» Your goal
Start at the line below containing "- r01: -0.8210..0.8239" and stop at the line containing "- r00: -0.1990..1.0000". Repeat every line of that stretch exactly, and nothing outside it.

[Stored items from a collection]
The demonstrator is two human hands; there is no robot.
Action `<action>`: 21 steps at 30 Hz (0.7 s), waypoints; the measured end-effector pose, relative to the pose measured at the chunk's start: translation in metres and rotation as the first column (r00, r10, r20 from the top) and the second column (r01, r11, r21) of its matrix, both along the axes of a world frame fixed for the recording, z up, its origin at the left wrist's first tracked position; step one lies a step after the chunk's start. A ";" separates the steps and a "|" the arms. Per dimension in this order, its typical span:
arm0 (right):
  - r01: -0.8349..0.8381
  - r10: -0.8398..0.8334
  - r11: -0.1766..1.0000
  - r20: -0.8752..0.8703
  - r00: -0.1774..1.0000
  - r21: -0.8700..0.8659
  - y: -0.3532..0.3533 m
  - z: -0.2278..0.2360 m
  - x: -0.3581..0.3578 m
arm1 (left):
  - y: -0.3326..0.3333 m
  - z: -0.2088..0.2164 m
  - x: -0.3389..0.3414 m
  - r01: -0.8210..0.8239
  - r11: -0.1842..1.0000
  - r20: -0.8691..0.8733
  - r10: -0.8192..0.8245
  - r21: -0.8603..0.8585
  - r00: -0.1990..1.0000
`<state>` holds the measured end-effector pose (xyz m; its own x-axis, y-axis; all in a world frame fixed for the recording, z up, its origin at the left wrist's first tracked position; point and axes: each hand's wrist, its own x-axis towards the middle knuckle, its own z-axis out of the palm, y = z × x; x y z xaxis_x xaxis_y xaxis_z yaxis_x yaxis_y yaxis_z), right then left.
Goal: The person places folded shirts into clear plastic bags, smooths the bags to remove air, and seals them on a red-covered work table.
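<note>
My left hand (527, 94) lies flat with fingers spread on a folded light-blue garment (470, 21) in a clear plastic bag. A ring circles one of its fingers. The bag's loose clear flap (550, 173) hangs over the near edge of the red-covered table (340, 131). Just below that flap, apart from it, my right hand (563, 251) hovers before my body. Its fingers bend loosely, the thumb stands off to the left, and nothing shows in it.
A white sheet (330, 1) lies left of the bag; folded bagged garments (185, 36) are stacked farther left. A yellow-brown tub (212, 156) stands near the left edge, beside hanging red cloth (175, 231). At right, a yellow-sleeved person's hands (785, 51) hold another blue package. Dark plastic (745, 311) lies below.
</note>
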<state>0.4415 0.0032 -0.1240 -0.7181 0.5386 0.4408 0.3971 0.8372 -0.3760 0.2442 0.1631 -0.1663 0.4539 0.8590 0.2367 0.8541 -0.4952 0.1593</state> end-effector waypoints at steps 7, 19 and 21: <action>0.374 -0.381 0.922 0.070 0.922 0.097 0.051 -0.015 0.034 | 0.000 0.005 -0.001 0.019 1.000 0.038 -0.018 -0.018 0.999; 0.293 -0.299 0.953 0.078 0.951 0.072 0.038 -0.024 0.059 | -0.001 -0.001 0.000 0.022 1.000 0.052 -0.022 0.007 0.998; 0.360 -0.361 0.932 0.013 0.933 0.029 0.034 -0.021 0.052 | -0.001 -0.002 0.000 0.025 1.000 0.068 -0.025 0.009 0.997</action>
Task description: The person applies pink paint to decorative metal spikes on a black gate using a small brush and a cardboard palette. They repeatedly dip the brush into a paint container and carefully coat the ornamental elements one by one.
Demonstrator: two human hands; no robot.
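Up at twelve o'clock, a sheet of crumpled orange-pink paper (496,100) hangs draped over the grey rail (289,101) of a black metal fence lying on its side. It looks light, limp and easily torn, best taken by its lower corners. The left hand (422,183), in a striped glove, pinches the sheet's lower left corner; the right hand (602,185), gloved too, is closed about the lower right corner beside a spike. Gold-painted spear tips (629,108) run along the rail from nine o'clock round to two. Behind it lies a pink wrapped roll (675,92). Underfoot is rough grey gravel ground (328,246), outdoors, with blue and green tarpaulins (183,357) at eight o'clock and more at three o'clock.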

» Result below
  - r01: -0.8210..0.8239
  - r11: -0.1842..1.0000
  - r20: -0.8691..0.8733
  - r10: -0.8192..0.8245
  - r21: -0.8603..0.8585
  - r00: -0.1990..1.0000

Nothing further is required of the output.